The materials and methods behind multimedia artist Marco Albarran’s work are as diverse as his own story.
He creates linocut print pieces in black and white with Indigenous mask imagery. One of his sculptures was painstakingly constructed over several months. All of the pieces, however, are connected to the Arizona State University staff member’s personal experiences.
“I’m a binational, multicultural individual that has gone through a series of related experiences — some of those experiences eventually are transformed into art creations in some way or form,'' Albarran said.
Some of Albarran’s creations are on display this fall at the Phoenix Airport Museum and the Mesa Arts Center. Albarran, who serves as exhibit developer with the School of Human Evolution and Social Change, uses art to honor his heritage.
Born in Mexico, Albarran migrated with his family to a border town where he lived until moving to the United States in high school. Before moving to Phoenix, he helped his father farm fields after school. He later attended ASU, studying architecture, political science and construction and civil engineering.
The Phoenix Airport Museum “Myth, Legend and Lore” exhibition showcases prints Albarran made using linocut printmaking. Designs are carved into a sheet of linoleum, then inked and printed onto paper.
“The pieces that I’m creating right now are part of the ‘Alt-Face’ series and are specific to the beliefs and ways of celebrating the different regions in Mexico,” Albarran said. “The basic structure of the prints are loosely based on regional-traditional representations of pre-Columbian images or living representations of mixed customs, traditions and cultural ways that are still in use during the various celebrations, dances and ethnographic art done all around Mexico.”
Albarran’s mixed-media piece, “Mayahuel,” is on display at the Mesa Arts Center and is part of the "Divine Paradigm Contemporary Visionary Art" exhibition. It was specifically created for the entrance of the museum and will tie in as part of the Día de los Muertos Festival. Albarran said the piece is inspired by the pre-Columbian deity Mayahuel, who was celebrated around the maguey plant, also known as agave.
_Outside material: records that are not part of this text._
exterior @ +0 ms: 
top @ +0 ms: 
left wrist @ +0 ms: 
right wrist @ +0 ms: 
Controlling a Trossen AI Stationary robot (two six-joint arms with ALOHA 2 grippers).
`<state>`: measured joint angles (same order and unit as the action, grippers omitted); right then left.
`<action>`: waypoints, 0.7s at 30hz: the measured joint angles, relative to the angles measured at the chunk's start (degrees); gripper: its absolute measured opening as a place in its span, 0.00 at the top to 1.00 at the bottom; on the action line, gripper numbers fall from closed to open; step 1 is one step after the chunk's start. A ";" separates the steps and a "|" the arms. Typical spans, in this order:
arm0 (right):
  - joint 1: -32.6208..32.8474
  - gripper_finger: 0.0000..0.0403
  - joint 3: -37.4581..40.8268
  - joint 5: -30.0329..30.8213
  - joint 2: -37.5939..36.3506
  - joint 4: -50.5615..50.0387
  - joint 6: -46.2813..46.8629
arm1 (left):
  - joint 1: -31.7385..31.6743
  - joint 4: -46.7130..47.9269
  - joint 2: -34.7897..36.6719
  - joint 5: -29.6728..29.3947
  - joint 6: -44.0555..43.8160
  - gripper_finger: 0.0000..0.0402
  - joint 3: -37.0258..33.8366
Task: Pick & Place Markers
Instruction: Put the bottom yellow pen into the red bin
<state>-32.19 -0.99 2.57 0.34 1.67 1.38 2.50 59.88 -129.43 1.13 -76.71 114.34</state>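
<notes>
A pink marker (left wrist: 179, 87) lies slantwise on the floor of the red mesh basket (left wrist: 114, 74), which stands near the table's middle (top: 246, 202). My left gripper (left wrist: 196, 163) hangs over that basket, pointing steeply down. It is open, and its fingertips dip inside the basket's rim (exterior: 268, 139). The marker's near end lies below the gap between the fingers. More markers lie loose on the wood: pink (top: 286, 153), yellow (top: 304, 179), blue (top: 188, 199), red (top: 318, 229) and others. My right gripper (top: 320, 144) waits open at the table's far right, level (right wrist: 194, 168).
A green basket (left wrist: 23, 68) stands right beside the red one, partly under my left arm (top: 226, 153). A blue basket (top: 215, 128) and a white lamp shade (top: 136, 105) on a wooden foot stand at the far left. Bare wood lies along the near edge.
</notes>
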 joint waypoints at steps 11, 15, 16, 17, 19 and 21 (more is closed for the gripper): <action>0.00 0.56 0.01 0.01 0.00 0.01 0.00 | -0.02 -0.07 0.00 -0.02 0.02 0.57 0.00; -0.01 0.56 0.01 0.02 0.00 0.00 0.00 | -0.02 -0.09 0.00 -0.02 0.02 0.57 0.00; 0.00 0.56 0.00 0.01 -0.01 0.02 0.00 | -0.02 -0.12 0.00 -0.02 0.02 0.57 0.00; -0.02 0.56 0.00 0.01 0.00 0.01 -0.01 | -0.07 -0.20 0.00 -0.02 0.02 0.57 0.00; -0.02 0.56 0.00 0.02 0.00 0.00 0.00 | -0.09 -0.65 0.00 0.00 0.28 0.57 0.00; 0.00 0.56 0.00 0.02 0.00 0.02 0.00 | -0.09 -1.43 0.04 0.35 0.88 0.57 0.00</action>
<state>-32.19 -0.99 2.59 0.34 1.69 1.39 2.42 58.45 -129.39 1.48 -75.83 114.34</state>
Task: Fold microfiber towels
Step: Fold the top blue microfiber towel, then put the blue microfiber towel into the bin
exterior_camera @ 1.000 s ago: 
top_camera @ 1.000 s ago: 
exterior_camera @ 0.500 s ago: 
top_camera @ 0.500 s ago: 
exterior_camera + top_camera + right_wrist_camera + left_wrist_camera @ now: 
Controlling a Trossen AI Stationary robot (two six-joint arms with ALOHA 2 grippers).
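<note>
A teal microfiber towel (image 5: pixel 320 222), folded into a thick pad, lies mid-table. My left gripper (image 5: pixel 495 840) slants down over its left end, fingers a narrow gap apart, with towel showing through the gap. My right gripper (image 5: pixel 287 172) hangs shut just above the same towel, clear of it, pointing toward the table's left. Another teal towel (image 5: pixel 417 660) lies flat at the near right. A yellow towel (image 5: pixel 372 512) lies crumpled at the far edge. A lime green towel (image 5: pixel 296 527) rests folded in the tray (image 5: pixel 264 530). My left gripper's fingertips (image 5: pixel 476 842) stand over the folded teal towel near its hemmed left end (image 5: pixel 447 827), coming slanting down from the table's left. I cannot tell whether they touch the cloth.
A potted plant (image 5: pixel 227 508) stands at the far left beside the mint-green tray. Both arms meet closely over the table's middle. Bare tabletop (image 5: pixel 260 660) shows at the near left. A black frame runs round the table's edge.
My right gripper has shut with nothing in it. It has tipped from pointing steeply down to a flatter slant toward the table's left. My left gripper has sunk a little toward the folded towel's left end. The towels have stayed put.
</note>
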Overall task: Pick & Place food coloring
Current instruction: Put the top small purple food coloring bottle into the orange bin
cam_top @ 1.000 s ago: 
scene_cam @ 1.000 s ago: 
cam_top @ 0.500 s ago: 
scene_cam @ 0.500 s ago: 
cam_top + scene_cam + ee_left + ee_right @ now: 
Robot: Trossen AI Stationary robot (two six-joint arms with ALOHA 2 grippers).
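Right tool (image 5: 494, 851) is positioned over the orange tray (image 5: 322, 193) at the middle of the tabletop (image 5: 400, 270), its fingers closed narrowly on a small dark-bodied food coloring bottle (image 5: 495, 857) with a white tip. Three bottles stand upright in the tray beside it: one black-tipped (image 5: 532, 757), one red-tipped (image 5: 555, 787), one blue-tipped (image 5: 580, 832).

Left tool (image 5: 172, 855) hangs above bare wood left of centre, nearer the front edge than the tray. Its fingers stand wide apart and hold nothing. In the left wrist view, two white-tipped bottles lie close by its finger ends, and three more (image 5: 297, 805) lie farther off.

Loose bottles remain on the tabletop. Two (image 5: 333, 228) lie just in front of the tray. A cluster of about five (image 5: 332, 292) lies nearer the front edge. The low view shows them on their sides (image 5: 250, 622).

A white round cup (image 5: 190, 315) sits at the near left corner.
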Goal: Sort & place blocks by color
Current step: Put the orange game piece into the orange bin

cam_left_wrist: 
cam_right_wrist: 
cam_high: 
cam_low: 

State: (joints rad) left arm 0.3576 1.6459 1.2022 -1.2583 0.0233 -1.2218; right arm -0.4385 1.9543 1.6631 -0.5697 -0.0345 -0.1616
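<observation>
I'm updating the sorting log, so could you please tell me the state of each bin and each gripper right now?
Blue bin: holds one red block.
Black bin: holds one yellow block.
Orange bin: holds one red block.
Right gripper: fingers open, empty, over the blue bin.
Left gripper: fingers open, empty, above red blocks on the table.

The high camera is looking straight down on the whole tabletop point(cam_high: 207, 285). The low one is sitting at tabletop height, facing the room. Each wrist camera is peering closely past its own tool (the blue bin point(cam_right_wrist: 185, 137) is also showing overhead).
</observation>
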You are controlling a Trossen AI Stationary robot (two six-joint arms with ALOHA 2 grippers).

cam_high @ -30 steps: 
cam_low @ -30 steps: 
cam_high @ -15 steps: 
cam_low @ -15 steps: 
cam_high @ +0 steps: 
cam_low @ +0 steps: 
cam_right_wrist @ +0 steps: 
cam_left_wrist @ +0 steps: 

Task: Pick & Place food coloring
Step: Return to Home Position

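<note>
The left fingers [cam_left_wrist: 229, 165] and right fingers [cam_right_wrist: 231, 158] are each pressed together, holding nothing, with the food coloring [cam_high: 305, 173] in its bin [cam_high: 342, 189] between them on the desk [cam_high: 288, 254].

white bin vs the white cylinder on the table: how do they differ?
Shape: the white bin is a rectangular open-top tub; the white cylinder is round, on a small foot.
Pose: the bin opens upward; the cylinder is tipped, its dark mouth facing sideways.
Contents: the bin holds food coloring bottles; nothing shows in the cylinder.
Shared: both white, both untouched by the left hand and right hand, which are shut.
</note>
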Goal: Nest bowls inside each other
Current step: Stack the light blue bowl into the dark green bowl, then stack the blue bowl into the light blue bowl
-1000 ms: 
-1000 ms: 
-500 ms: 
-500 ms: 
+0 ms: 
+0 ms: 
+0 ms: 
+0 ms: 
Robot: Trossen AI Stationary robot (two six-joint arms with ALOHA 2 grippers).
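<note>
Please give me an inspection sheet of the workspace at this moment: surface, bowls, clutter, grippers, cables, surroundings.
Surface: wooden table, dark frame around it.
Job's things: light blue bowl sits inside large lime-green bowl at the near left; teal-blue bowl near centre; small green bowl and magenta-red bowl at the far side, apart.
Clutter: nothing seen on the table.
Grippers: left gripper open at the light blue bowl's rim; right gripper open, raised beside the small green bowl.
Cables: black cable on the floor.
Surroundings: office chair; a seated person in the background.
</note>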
He said the piece has many different historical and cultural layers and can be interpreted by the individual, but he wanted to highlight the ancient uses of the maguey plant before it became commercialized. Albarran said maguey was traditionally a sacred drink used for ceremonial purposes and healing properties.
“Since I was a little kid I grew up doing very traditional family gatherings — and again when I say traditional, I’m talking about Indigenous ways of celebrating life itself,” Albarran said. “But at the same time, I also had the more contemporary, or mestizo, ways, which is that mix of European and Indigenous ways. So when I’m creating art pieces I’m kind of remembering those things as I work on each piece.”
As the exhibit developer in the School of Human Evolution and Social Change at ASU, he works with faculty to display their research in the school’s Innovation Gallery, an exhibition space.
Encouraging and nourishing art within the Chicano and Latino communities has been Albarran’s lifelong work. In the 1990s he worked for the Hispanic Research Center at ASU and also started his own cultural magazine called “Zopilote,” which gained international attention.
The “Myth, Legend and Lore exhibition” at the Phoenix Airport Museum runs through January 2022 and is located in terminal 3 and terminal 4. The Mesa Arts Center’s exhibition, “Divine Paradigm Contemporary Visionary Art,” runs through Nov. 28.